The task →
Word for word, repeat each line of the listing below.

════════

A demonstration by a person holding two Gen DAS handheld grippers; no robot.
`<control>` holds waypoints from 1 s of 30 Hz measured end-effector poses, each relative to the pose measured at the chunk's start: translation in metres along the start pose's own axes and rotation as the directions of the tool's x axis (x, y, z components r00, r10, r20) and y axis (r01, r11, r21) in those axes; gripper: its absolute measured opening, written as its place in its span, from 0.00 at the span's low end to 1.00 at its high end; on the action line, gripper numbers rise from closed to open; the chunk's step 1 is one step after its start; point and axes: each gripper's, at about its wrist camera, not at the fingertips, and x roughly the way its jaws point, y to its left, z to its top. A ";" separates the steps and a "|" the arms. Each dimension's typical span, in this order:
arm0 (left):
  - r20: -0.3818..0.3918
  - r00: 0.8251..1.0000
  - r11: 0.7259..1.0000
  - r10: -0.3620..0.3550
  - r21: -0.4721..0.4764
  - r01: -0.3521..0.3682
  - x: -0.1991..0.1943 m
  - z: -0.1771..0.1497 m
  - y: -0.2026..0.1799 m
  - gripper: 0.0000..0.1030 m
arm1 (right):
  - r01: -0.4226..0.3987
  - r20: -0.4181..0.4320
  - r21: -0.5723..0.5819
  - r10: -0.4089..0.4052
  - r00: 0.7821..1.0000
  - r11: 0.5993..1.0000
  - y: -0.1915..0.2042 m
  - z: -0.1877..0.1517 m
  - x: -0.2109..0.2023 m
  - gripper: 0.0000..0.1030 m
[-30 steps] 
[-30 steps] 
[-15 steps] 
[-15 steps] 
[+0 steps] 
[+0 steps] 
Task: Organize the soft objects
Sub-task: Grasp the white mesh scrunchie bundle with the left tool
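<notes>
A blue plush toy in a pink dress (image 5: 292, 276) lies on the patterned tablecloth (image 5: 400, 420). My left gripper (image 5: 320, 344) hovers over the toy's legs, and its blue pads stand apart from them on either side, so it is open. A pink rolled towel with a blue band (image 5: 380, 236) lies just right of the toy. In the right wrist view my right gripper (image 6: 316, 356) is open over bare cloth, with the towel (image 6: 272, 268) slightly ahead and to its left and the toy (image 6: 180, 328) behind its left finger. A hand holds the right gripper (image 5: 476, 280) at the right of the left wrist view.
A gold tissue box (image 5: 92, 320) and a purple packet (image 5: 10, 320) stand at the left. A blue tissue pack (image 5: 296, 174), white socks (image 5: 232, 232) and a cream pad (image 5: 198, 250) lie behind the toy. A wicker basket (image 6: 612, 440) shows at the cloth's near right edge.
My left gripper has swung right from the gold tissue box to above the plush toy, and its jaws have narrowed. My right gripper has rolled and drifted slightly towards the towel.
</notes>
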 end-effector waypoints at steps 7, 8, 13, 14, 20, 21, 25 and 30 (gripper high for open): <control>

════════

Your response →
A demonstration by a person holding two Gen DAS handheld grippers; no robot.
`<control>` holds waypoints from 1 s of 30 Hz measured end-effector poses, each relative to the pose measured at the chunk's start: translation in metres along the start pose's own axes and rotation as the directions of the tool's x axis (x, y, z components r00, r10, r20) and y axis (r01, r11, r21) in those axes; gripper: its absolute measured opening, written as its place in its span, from 0.00 at the span's low end to 1.00 at its high end; on the action line, gripper numbers rise from closed to open; the chunk's step 1 is one step after its start; point and axes: each gripper's, at about its wrist camera, not at the fingertips, and x roughly the way its jaws point, y to its left, z to its top. A ";" separates the steps and a "|" the arms. Each dimension's typical span, in this order:
arm0 (left):
  - r20: -0.3818..0.3918
  - r00: 0.8251..1.0000
  - r11: 0.7259..1.0000
  - r10: -0.3620..0.3550
  - r21: -0.4721..0.4764
  - r01: -0.3521..0.3682
  - x: -0.1991..0.1943 m
  - z: -0.1771..0.1497 m
  - y: -0.2026..0.1799 m
  - gripper: 0.0000..0.1030 m
arm1 (right):
  - r01: -0.4226..0.3987
  - r20: -0.4181..0.4320
  - r21: -0.5723..0.5819
  - r10: -0.4089..0.4052
  - r00: 0.7821..1.0000
  - r11: 0.5993..1.0000
  - y: -0.1915..0.2042 m
  - z: -0.1877..0.1517 m
  - x: -0.2109..0.2023 m
  - gripper: 0.0000..0.1030 m
[-30 steps] 
[-30 steps] 
[-15 steps] 
[-15 steps] 
[+0 steps] 
[+0 steps] 
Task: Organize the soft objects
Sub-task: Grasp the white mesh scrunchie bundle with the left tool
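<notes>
A blue plush toy in a pink dress (image 5: 292, 276) lies on the patterned tablecloth (image 5: 400, 420). My left gripper (image 5: 320, 344) hovers over the toy's legs, and its blue pads stand apart from them on either side, so it is open. A pink rolled towel with a blue band (image 5: 380, 236) lies just right of the toy. In the right wrist view my right gripper (image 6: 316, 356) is open over bare cloth, with the towel (image 6: 272, 268) slightly ahead and to its left and the toy (image 6: 180, 328) behind its left finger. A hand holds the right gripper (image 5: 476, 280) at the right of the left wrist view.
A gold tissue box (image 5: 92, 320) and a purple packet (image 5: 10, 320) stand at the left. A blue tissue pack (image 5: 296, 174), white socks (image 5: 232, 232) and a cream pad (image 5: 198, 250) lie behind the toy. A wicker basket (image 6: 612, 440) shows at the cloth's near right edge.
My left gripper has swung right from the gold tissue box to above the plush toy, and its jaws have narrowed. My right gripper has rolled and drifted slightly towards the towel.
</notes>
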 end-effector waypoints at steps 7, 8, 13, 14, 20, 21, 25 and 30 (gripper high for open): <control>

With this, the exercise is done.